To assess the role of frailty in the assessment of patients for aortic valve replacement, I first
performed a systematic review and meta-analysis of studies including frailty assessment
before Transcatheter Aortic Valve Implantation (TAVI). This procedure is reserved for
patients considered at prohibitive risk of complication from conventional open-heart surgery.
Ten cohort studies with 4,592 TAVI patients were included. Frailty was associated with
increased risk of early and late mortality, and use of an objective frailty tool rather than
subjective assessment identified those at highest risk; these patients experienced greater than
double the mortality risk of non-frail individuals.
In 185 patients with severe aortic stenosis, I prospectively assessed frailty using four tools:
the Fried phenotype, Edmonton Frail Scale, Short Physical Performance Battery and Clinical
Frailty Scale. These measures were compared to surgical risk assessment scores from the
Society of Thoracic Surgeons (STS) and EuroSCORE II. Agreement between frailty
measures was moderate and unrelated to patient age or the degree of aortic valve severity.
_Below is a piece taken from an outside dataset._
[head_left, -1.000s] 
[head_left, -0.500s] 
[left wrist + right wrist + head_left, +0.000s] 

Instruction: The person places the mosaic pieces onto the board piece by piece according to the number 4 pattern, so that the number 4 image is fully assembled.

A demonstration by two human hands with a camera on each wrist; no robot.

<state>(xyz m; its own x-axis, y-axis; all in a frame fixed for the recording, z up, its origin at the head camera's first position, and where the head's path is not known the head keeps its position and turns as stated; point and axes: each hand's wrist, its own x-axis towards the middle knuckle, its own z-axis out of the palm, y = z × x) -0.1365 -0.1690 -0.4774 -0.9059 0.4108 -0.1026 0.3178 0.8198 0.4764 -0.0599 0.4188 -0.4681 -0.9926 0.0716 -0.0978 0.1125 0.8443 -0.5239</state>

Frail patients had poorer physical and mental wellbeing. Frailty increased at higher STS and
EuroSCORE estimates, but using principal components analysis I demonstrated divergence
between frailty measures and surgical risk estimates. Outcomes after aortic valve
replacement are now required to establish if this observation is meaningful for the improved
prediction of outcomes after surgery.
My findings suggest that serial testing of blood biomarkers of myocardial injury in patients
with aortic stenosis may detect meaningful disease progression prior to decompensation. In
patients considered for valve replacement, measurement of frailty differs from existing
surgical risk tools and may add to the holistic assessment of older patients.